A PostScript client is free to choose any structuring scheme that he wants, and the tool that he has available to implement this structuring scheme is the PostScript comment. There is a particular "standard" structuring convention documented along with PostScript by which page boundaries and other lexical information can be marked. A PostScript file that follows that convention is called a "conforming" file, but it is a convention and not a rule; the printed image produced by a nonconforming PostScript file will be identical to that produced by the equivalent conforming PostScript file. Conversely, the structure of a PostScript file, as represented by the structuring convention, is completely independent of the appearance of the page images--the actual PostScript text appears to be a series of comments as far as the structuring systems are concerned.

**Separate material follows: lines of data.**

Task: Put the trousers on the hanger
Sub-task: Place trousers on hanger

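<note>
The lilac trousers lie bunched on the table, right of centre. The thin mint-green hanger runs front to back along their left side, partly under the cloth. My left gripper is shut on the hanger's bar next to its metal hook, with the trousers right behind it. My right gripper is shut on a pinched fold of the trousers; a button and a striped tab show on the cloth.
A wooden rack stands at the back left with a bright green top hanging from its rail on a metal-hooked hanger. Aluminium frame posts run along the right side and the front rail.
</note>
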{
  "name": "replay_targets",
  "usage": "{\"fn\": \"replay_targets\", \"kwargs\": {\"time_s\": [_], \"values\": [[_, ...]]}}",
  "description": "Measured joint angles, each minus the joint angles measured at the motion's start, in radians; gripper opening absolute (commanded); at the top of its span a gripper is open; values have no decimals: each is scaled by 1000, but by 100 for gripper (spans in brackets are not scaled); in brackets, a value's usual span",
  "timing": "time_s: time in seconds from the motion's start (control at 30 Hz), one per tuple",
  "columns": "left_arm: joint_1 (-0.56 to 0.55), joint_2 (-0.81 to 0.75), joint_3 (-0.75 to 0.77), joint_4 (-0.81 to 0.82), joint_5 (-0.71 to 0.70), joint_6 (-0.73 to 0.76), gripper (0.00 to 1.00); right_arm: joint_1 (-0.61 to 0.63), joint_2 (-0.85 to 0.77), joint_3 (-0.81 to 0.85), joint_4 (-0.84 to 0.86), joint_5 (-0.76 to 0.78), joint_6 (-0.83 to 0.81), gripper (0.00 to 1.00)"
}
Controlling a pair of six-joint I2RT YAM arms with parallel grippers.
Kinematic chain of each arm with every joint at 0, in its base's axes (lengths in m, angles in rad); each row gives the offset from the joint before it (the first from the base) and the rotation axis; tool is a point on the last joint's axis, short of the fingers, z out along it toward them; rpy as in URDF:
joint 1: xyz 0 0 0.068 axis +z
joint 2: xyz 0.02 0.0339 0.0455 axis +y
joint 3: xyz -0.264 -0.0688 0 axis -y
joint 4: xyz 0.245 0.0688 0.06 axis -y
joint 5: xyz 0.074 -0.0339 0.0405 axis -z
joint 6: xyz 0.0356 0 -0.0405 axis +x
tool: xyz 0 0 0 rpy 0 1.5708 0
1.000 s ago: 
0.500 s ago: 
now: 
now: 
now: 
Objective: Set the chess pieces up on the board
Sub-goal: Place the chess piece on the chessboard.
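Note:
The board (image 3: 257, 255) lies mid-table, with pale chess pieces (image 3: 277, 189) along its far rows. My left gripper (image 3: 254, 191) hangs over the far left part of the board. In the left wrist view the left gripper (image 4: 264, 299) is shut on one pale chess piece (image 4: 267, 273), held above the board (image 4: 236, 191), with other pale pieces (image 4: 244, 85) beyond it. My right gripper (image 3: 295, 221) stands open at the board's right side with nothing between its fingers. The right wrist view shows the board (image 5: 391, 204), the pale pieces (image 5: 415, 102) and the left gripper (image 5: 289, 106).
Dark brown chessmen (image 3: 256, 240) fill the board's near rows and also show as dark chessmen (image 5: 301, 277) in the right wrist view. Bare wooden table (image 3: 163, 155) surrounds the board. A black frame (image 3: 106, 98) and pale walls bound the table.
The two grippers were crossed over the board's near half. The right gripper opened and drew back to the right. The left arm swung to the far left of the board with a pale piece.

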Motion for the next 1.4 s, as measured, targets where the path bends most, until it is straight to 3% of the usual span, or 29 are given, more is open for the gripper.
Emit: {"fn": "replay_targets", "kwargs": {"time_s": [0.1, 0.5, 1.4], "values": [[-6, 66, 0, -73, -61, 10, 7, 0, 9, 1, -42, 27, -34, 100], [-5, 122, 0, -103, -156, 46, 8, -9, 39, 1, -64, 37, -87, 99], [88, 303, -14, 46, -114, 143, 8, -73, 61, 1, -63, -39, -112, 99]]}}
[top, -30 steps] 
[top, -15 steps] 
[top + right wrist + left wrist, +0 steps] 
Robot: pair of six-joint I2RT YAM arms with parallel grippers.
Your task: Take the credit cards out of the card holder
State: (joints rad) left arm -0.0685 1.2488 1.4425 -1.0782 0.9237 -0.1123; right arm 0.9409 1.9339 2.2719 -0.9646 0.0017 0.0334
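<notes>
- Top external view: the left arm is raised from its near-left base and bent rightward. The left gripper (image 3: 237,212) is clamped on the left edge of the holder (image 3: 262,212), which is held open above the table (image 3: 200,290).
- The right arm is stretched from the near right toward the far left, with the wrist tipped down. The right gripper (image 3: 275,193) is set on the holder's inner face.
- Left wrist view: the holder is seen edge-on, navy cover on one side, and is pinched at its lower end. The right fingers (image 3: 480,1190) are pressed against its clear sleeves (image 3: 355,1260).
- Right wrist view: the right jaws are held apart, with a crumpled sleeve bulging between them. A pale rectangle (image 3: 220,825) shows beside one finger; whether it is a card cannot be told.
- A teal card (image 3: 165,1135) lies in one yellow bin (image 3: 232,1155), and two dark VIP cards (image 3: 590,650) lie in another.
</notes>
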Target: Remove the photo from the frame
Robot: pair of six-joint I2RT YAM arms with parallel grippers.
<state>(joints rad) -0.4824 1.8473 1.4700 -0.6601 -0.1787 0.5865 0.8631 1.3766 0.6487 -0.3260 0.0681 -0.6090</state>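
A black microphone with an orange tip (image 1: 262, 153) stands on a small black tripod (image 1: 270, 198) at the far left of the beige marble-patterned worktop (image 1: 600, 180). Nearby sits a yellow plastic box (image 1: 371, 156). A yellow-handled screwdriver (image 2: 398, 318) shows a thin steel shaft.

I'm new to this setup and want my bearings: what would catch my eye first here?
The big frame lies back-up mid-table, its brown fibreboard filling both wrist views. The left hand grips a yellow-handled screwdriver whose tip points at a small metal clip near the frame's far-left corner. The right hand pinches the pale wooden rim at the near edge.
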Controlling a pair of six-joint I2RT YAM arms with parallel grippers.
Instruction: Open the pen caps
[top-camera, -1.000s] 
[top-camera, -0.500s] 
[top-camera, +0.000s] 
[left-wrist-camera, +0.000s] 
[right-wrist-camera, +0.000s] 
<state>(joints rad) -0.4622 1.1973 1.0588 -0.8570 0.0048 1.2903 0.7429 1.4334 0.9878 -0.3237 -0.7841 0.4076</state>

The technique of mixing two different languages in one file, so that a processor for one language sees the text of the other language as comments, is not new. Perhaps the most widely-known instance of this scheme is Don Knuth's "WEB" system, in which Pascal and TEX are woven together in such a way that the Pascal program looks like a comment to the TEX interpreter and the TEX source looks like a comment to the Pascal compiler.

This absence of fixed lexical structure in PostScript is a two-edged sword. On the one hand, it offers more flexibility in creating page images, especially repetitive ones; on the other hand, it provides more opportunities to make mistakes.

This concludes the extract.